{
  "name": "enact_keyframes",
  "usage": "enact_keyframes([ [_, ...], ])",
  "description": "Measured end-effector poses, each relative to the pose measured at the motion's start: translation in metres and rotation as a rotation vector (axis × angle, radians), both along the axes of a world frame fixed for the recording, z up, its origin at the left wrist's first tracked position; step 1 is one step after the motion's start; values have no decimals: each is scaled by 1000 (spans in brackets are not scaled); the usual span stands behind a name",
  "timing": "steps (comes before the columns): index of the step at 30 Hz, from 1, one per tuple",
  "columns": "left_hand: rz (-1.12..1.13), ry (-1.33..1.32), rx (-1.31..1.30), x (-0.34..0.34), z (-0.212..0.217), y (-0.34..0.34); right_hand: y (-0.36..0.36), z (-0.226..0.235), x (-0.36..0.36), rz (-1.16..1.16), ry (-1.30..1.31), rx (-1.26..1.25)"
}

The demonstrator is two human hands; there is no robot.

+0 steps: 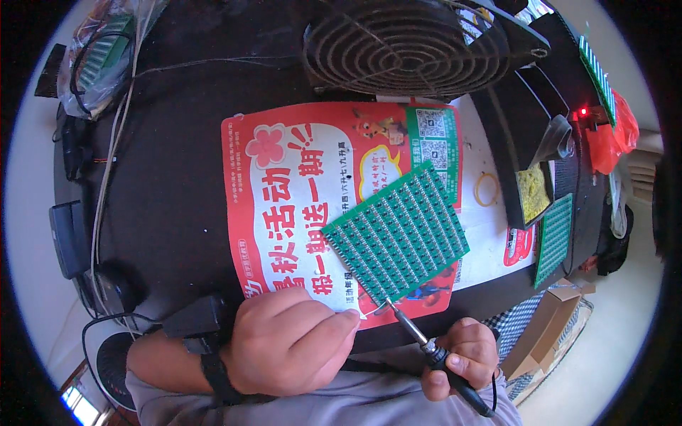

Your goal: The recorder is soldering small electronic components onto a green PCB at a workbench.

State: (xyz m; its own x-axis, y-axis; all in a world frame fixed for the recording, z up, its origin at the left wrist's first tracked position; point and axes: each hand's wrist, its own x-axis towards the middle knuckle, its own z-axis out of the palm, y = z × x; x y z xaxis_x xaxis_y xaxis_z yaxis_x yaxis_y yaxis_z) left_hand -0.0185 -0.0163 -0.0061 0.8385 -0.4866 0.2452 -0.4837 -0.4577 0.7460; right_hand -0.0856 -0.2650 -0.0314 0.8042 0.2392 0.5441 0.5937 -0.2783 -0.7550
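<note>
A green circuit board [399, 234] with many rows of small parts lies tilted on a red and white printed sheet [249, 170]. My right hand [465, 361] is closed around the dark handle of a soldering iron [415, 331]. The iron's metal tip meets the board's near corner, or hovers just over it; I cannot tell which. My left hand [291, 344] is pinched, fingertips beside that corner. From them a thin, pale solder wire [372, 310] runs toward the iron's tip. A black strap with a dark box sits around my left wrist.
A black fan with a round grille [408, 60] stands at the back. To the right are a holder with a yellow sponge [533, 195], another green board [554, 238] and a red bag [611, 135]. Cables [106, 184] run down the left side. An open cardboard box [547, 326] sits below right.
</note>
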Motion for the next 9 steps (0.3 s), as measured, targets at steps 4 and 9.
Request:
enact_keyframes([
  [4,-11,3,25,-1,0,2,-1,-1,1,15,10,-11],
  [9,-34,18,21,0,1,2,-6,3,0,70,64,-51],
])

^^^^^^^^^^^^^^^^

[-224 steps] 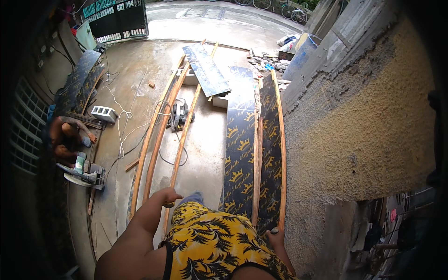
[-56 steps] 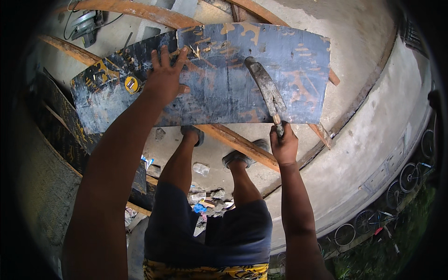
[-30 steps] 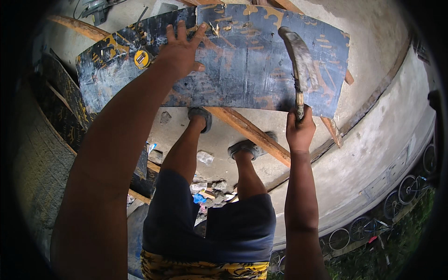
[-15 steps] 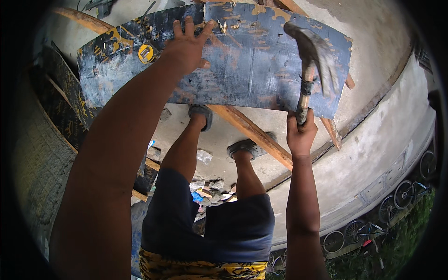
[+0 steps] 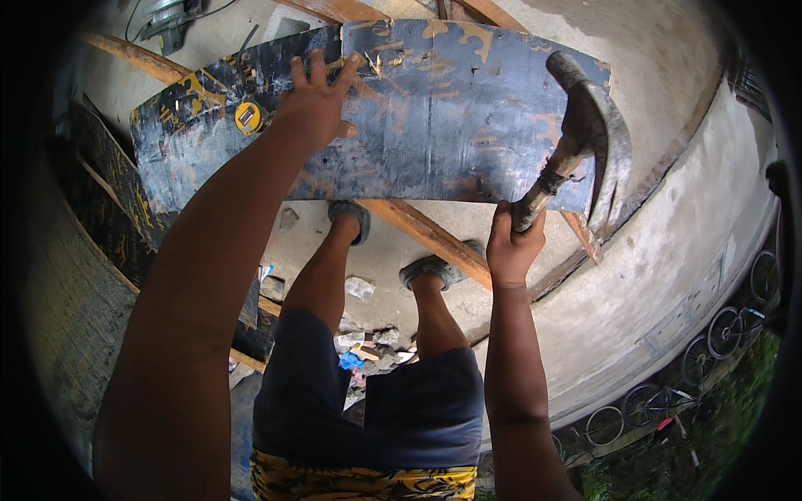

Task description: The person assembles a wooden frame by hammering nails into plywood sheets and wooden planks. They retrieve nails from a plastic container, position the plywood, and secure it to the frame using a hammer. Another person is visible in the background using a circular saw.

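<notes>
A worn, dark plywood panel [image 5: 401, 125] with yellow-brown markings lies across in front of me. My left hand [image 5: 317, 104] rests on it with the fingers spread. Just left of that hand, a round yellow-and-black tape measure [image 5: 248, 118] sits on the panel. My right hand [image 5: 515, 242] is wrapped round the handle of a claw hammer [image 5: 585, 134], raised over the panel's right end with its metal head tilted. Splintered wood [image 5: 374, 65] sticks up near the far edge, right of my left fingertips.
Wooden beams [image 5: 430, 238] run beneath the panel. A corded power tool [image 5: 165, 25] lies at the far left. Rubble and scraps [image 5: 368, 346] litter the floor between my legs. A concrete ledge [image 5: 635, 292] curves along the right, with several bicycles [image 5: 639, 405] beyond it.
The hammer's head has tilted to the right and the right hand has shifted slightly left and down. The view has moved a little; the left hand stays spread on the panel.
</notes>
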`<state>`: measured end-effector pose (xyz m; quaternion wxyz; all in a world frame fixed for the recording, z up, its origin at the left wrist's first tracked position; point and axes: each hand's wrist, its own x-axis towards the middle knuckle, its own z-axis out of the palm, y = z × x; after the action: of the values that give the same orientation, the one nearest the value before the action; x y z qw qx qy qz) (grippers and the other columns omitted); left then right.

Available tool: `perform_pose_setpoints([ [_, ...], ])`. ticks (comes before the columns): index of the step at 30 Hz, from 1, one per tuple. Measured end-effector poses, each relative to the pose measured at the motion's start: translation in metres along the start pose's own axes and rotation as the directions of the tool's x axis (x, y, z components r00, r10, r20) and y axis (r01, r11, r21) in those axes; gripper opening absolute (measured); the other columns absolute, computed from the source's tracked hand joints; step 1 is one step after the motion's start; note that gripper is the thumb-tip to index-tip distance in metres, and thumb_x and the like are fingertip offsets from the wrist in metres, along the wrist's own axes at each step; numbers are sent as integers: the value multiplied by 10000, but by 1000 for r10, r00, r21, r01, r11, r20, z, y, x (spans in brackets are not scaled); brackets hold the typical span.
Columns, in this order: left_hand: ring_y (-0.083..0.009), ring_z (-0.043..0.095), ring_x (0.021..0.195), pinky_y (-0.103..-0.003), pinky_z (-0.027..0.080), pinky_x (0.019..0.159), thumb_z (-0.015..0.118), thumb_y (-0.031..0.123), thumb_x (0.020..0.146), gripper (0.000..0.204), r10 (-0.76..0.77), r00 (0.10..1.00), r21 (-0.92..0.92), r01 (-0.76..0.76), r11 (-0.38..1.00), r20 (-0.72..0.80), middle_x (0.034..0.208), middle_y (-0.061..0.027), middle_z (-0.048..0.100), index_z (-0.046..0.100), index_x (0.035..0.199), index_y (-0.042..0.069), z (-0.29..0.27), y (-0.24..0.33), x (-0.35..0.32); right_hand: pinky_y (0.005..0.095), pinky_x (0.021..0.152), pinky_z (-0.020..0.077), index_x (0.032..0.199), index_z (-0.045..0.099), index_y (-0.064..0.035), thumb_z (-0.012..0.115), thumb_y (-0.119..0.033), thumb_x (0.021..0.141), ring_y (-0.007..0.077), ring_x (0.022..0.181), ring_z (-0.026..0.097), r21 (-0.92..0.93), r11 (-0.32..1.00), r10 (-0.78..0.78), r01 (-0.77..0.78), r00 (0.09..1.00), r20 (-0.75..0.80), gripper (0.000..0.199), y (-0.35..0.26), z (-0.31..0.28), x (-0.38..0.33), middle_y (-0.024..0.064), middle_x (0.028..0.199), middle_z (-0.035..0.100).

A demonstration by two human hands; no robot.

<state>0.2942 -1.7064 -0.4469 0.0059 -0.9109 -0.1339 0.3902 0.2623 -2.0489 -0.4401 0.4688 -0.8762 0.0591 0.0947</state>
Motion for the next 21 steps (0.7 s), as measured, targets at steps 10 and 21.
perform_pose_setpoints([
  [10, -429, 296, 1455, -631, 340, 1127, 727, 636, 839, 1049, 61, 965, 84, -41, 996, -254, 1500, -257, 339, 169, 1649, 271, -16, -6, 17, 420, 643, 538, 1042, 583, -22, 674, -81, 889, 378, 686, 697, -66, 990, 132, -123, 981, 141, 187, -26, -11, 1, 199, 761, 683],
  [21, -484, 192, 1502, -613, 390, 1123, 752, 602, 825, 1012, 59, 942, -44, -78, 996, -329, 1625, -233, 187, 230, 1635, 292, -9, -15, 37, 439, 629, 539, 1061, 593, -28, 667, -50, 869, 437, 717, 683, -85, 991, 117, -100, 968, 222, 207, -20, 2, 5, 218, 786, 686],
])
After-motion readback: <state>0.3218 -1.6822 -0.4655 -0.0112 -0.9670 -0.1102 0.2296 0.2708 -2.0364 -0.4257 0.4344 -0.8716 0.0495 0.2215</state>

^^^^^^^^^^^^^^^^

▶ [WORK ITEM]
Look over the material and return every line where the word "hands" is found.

▶ [SOLUTION TO THE EXERCISE]
The demonstrator is two human hands; there is no robot.
A demonstration by two human hands; no robot.

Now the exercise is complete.